[Records from a data source]
▬▬▬▬▬▬
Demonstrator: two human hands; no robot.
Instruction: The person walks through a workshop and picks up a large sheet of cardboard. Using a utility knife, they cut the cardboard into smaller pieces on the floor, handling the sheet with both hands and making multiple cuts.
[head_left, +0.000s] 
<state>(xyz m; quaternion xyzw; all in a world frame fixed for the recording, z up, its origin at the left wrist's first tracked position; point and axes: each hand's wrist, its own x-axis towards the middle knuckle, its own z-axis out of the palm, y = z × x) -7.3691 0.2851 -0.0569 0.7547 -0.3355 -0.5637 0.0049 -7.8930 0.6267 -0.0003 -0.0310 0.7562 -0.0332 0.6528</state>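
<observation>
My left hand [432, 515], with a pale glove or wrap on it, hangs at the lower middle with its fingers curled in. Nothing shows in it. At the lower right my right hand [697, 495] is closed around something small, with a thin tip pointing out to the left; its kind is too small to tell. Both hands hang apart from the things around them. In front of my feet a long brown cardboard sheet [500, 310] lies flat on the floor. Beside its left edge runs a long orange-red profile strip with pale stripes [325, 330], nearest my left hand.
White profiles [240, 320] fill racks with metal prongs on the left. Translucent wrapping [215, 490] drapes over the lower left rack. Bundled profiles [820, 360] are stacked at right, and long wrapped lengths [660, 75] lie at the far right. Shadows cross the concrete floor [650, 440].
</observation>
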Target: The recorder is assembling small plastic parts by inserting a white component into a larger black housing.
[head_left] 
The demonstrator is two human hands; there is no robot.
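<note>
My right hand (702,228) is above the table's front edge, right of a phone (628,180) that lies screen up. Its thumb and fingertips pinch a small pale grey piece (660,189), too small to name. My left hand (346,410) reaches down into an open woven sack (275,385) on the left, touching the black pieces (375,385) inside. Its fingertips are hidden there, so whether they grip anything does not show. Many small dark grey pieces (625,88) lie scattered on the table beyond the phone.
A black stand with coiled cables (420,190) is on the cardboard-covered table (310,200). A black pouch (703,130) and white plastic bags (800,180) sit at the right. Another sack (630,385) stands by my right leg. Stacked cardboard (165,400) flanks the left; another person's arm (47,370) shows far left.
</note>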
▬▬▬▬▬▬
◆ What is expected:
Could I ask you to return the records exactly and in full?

◆ Output of the exercise:
Demonstrator: two human hands; no robot.
Instruction: The person walks through a workshop and picks up a large sheet of cardboard. Using a utility knife, they cut the cardboard into smaller pieces on the floor, handling the sheet with both hands and making multiple cuts.
[head_left, +0.000s] 
<state>(xyz m; quaternion xyzw; all in a world frame fixed for the recording, z up, its origin at the left wrist's first tracked position; point and axes: each hand's wrist, its own x-axis towards the middle knuckle, its own z-axis out of the palm, y = z × x) -7.3691 0.2851 -0.0569 0.7547 -0.3355 -0.5637 0.0049 -7.8930 0.6267 -0.0003 -0.0310 0.7562 -0.0332 0.6528</state>
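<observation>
My left hand [432, 515], with a pale glove or wrap on it, hangs at the lower middle with its fingers curled in. Nothing shows in it. At the lower right my right hand [697, 495] is closed around something small, with a thin tip pointing out to the left; its kind is too small to tell. Both hands hang apart from the things around them. In front of my feet a long brown cardboard sheet [500, 310] lies flat on the floor. Beside its left edge runs a long orange-red profile strip with pale stripes [325, 330], nearest my left hand.
White profiles [240, 320] fill racks with metal prongs on the left. Translucent wrapping [215, 490] drapes over the lower left rack. Bundled profiles [820, 360] are stacked at right, and long wrapped lengths [660, 75] lie at the far right. Shadows cross the concrete floor [650, 440].
</observation>
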Target: The recorder is assembling small plastic parts by inserting a white component into a larger black housing.
[head_left] 
The demonstrator is two human hands; there is no robot.
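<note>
My right hand (702,228) is above the table's front edge, right of a phone (628,180) that lies screen up. Its thumb and fingertips pinch a small pale grey piece (660,189), too small to name. My left hand (346,410) reaches down into an open woven sack (275,385) on the left, touching the black pieces (375,385) inside. Its fingertips are hidden there, so whether they grip anything does not show. Many small dark grey pieces (625,88) lie scattered on the table beyond the phone.
A black stand with coiled cables (420,190) is on the cardboard-covered table (310,200). A black pouch (703,130) and white plastic bags (800,180) sit at the right. Another sack (630,385) stands by my right leg. Stacked cardboard (165,400) flanks the left; another person's arm (47,370) shows far left.
</note>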

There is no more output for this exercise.